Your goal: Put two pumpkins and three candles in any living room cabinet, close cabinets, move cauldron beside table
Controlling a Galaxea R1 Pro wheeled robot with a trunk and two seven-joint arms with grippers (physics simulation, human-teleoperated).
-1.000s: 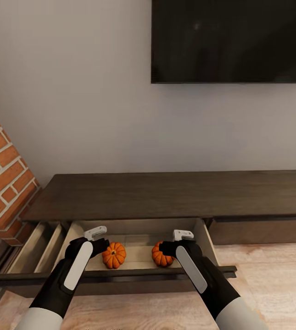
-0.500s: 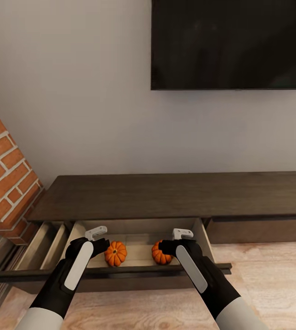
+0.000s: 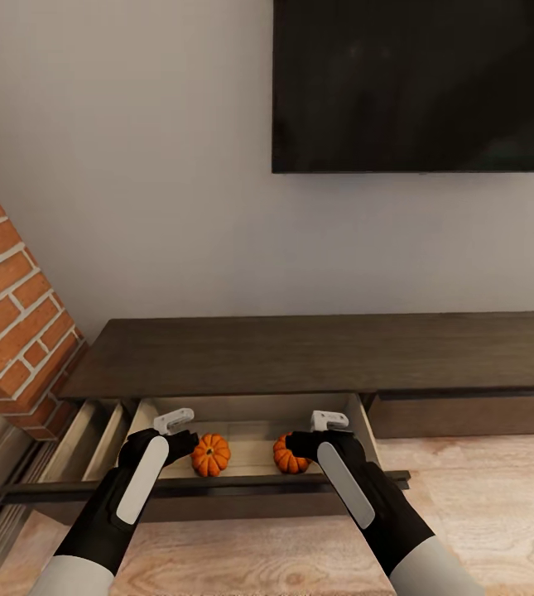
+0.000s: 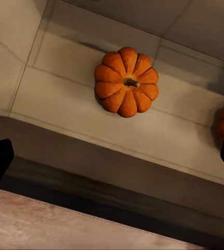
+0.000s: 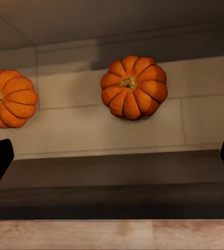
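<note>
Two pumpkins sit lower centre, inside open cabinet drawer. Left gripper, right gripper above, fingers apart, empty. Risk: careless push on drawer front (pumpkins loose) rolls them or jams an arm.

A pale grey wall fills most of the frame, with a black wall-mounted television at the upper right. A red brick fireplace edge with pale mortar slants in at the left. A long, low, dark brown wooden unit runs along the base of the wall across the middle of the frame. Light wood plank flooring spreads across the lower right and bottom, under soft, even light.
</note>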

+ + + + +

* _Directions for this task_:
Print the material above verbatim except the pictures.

* _Expected answer_:
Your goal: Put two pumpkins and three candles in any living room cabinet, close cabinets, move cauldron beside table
Controlling a Galaxea R1 Pro wheeled robot with a trunk and two seven-joint arms with grippers (physics simulation, human-teleoperated).
-1.000s: 
-0.500s: 
+0.000s: 
+0.000s: 
+0.000s: 
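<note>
Two pumpkins sit lower centre, inside open cabinet drawer. Left gripper, right gripper above, fingers apart, empty. Risk: careless push on drawer front (pumpkins loose) rolls them or jams an arm.

A pale grey wall fills most of the frame, with a black wall-mounted television at the upper right. A red brick fireplace edge with pale mortar slants in at the left. A long, low, dark brown wooden unit runs along the base of the wall across the middle of the frame. Light wood plank flooring spreads across the lower right and bottom, under soft, even light.
</note>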

Nothing else remains to be done in this exercise.